*The task*: Give every line of the material back exactly, images removed.

*Data provided*:
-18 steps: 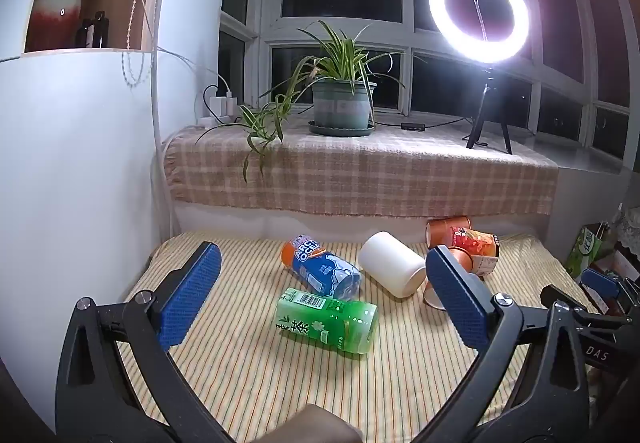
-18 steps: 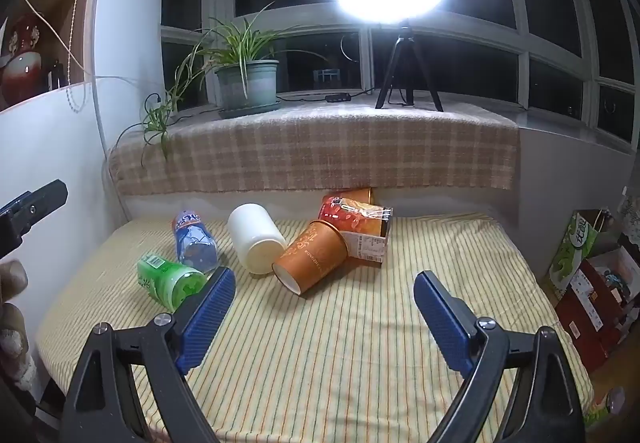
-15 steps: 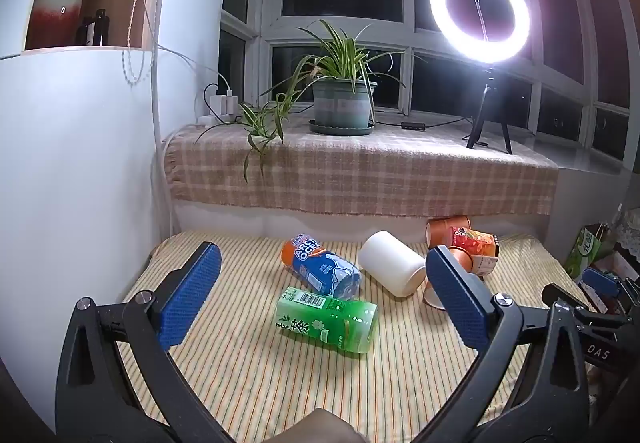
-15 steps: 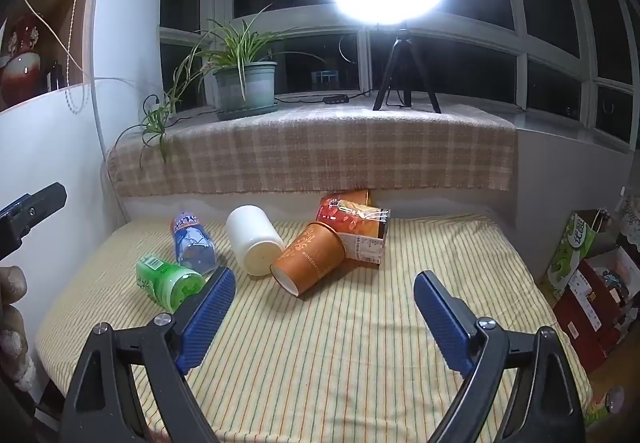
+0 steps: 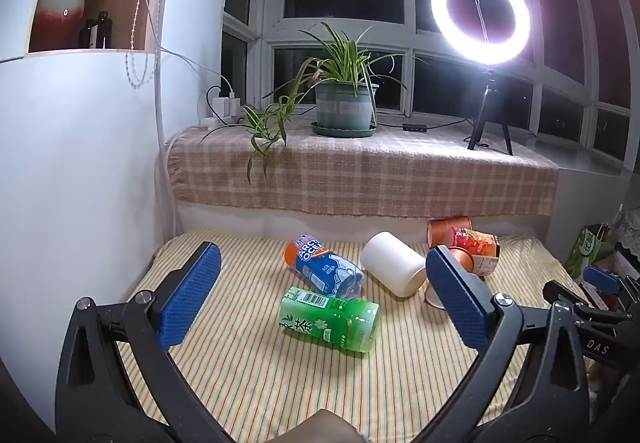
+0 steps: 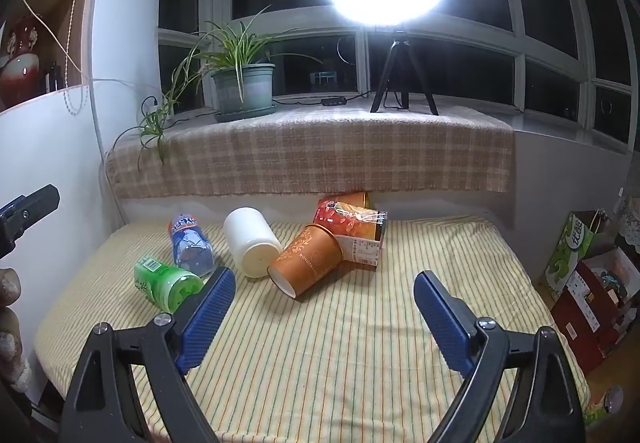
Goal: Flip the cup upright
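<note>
An orange paper cup (image 6: 307,261) lies on its side on the striped cloth, mouth toward me, leaning on a red carton (image 6: 352,229). In the left wrist view the orange cup (image 5: 460,259) is mostly hidden behind my right finger. A white cup (image 6: 251,241) also lies on its side beside it; it also shows in the left wrist view (image 5: 394,263). My right gripper (image 6: 320,303) is open and empty, above the cloth just short of the orange cup. My left gripper (image 5: 320,289) is open and empty, short of the green bottle (image 5: 330,319).
A blue bottle (image 5: 324,267) and the green bottle (image 6: 166,283) lie on their sides at left. A second orange cup (image 5: 448,229) lies behind the carton. A white wall (image 5: 80,183) is at left. Boxes and bags (image 6: 588,267) stand on the floor at right.
Both grippers have drifted slightly; the scene sits a little lower and closer in the right wrist view. Nothing on the cloth has moved.
</note>
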The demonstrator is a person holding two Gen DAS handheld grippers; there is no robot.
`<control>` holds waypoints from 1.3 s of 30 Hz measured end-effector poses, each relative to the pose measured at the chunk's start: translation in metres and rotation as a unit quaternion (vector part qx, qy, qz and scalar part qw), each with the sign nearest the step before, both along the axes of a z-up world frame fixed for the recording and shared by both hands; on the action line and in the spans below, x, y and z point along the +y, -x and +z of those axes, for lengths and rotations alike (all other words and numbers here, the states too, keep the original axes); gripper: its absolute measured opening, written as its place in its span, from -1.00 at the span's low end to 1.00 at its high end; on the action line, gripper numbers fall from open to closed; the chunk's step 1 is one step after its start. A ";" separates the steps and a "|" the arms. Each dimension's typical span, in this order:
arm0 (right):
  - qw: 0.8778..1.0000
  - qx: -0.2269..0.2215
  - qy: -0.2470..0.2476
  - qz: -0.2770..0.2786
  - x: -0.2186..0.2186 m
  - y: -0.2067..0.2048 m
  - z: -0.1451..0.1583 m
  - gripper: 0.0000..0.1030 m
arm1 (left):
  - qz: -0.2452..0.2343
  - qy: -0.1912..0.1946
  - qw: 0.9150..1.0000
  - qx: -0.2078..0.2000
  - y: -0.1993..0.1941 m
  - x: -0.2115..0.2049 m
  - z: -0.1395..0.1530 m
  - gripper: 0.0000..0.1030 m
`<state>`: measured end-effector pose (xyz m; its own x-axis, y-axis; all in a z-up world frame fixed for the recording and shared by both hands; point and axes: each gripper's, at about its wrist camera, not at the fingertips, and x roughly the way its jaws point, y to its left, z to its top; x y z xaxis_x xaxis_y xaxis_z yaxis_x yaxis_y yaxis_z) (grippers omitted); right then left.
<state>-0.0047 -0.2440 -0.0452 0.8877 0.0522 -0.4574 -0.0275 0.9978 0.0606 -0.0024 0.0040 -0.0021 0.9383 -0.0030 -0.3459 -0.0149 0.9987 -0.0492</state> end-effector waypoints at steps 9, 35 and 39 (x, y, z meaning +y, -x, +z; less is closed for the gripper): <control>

*Answer for the task*:
-18 steps: 
-18 steps: 
-15 steps: 
-15 steps: 
+0 steps: 
+0 steps: 
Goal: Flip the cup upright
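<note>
An orange paper cup (image 6: 307,261) lies on its side on the striped cloth, mouth toward me, leaning on a red carton (image 6: 352,229). In the left wrist view the orange cup (image 5: 460,259) is mostly hidden behind my right finger. A white cup (image 6: 251,241) also lies on its side beside it; it also shows in the left wrist view (image 5: 394,263). My right gripper (image 6: 320,303) is open and empty, above the cloth just short of the orange cup. My left gripper (image 5: 320,289) is open and empty, short of the green bottle (image 5: 330,319).
A blue bottle (image 5: 324,267) and the green bottle (image 6: 166,283) lie on their sides at left. A second orange cup (image 5: 448,229) lies behind the carton. A white wall (image 5: 80,183) is at left. Boxes and bags (image 6: 588,267) stand on the floor at right.
Both grippers have drifted slightly; the scene sits a little lower and closer in the right wrist view. Nothing on the cloth has moved.
</note>
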The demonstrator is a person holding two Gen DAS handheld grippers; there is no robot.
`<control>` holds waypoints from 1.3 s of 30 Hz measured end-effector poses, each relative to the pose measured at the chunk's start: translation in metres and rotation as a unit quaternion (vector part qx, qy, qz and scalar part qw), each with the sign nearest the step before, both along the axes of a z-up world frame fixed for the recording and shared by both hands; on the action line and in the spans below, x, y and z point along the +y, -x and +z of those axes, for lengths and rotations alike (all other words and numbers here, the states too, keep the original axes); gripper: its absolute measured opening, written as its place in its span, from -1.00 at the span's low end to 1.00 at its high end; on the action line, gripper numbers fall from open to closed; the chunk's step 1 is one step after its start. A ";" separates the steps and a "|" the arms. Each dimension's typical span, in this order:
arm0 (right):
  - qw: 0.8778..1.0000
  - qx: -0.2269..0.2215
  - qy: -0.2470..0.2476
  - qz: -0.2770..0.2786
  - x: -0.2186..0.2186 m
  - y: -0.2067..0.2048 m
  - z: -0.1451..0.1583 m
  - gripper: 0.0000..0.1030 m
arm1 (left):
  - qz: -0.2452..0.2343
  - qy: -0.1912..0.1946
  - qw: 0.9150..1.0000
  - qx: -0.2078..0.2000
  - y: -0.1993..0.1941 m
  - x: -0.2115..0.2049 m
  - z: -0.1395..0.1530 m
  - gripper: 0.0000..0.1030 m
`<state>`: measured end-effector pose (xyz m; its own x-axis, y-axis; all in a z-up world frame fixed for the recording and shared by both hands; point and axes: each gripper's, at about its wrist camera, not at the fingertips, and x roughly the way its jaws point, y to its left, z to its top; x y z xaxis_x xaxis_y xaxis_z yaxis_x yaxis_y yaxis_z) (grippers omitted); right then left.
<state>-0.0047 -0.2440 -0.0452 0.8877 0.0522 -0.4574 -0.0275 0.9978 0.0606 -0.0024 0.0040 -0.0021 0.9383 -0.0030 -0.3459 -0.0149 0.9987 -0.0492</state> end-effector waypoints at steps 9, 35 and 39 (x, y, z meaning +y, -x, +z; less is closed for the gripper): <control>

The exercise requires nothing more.